China Suspends Rare-Earth and Critical Mineral Export Curbs | Samarium
China Suspends Rare-Earth and Critical Mineral Export Curbs
Published on 11/10/2025
China
United States
Japan & South Korea
Mining
China suspended export controls on rare earths and critical minerals after Xi–Trump talks, signaling a temporary easing of strategic export restrictions.
Beijing has suspended a set of export controls on critical minerals and processing technologies used in semiconductors, lithium batteries and military hardware for one year.
The measures, first announced Oct. 9, 2025, cover select rare earth elements, lithium battery materials and processing technologies; authorities also rolled back December 2024 curbs on gallium, germanium, antimony and super-hard materials such as synthetic diamonds and boron nitrides.
The suspension includes easing end-user and end-use verification checks on dual-use graphite shipments to the U.S. China classifies these inputs as dual-use because they can serve both civilian and military applications.

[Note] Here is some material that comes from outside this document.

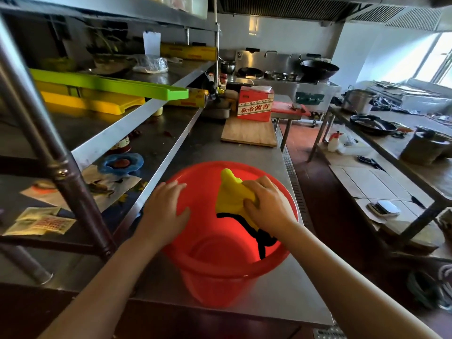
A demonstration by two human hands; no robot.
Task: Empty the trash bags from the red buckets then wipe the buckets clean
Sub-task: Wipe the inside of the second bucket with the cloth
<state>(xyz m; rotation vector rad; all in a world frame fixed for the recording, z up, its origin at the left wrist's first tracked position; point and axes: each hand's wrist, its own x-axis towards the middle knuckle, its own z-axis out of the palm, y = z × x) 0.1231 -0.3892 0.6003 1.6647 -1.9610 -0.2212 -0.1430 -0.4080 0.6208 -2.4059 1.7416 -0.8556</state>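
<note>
A red bucket (220, 272) stands on the steel counter (288, 297) right in front of me, with no bag inside. My left hand (166, 211) rests on the bucket's left rim, fingers spread over the edge. Inside the bucket, my right hand (266, 204) grips a yellow cloth with a black edge (232, 194) and presses it against the inner wall on the right side. The bucket's bottom looks bare.
A two-tier steel shelf (137, 123) with green and yellow boards (110, 86), packets and a blue dish (121, 163) runs along my left. A wooden board (247, 133) and a red carton (255, 104) sit farther along the counter. Woks and a stove stand at the back; cluttered tables fill the right.
</note>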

The move follows talks between Presidents Xi and Trump on Oct. 30 in Busan and is part of a broader trade understanding that includes U.S. concessions: a 10-percentage-point tariff reduction on Chinese imports, suspension of reciprocal tariffs until Nov. 10, 2026, and a delay to a U.S. blacklist rule affecting Chinese subsidiaries.
China’s dominance of rare-earth and critical-mineral supply chains has given Beijing leverage in tech-era trade disputes, and the suspension signals a tentative de-escalation in strategic export controls.